:: Instructions for the task ::
Among the entries below, find the lines with the word "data" and return them.

:: Input material ::
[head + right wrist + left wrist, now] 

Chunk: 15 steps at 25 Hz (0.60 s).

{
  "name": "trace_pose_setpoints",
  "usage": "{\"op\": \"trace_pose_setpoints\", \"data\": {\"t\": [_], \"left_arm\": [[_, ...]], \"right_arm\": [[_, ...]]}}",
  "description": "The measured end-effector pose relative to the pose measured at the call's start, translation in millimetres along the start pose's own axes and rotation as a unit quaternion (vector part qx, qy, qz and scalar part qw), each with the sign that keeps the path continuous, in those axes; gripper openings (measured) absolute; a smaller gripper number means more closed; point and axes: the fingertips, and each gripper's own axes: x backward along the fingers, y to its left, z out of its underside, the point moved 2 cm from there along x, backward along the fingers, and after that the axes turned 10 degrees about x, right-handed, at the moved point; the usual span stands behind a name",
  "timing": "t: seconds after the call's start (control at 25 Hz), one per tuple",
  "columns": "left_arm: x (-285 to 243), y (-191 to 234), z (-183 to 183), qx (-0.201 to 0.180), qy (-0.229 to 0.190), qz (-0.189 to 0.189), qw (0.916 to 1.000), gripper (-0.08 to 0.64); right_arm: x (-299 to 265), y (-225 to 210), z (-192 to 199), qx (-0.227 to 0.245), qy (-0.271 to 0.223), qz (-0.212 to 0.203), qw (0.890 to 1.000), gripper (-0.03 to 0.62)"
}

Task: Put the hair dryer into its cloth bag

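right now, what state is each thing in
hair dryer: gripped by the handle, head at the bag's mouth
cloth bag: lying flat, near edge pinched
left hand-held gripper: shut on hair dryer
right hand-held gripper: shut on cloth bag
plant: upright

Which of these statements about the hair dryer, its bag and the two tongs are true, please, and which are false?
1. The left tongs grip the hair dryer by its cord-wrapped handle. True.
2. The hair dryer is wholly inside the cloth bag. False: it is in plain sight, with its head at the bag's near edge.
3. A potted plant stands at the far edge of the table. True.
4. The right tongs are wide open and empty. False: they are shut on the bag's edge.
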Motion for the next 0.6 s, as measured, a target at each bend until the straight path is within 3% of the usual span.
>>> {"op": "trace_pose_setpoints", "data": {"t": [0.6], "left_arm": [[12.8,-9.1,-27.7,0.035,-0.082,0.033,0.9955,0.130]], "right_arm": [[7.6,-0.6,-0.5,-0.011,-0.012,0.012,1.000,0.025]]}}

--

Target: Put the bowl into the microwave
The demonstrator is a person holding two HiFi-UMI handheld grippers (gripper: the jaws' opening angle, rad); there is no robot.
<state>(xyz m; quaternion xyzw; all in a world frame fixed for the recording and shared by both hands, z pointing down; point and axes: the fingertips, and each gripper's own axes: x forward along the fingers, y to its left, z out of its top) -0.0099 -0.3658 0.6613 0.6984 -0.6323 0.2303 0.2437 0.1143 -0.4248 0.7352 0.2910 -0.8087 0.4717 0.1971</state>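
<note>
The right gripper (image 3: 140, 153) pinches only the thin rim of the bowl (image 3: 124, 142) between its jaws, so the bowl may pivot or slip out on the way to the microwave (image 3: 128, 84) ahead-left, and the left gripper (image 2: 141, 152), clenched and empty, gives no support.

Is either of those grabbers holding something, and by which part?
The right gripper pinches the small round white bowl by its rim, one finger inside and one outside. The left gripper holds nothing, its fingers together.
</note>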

:: Task result ::
  "usage": "{\"op\": \"trace_pose_setpoints\", \"data\": {\"t\": [_], \"left_arm\": [[_, ...]], \"right_arm\": [[_, ...]]}}",
>>> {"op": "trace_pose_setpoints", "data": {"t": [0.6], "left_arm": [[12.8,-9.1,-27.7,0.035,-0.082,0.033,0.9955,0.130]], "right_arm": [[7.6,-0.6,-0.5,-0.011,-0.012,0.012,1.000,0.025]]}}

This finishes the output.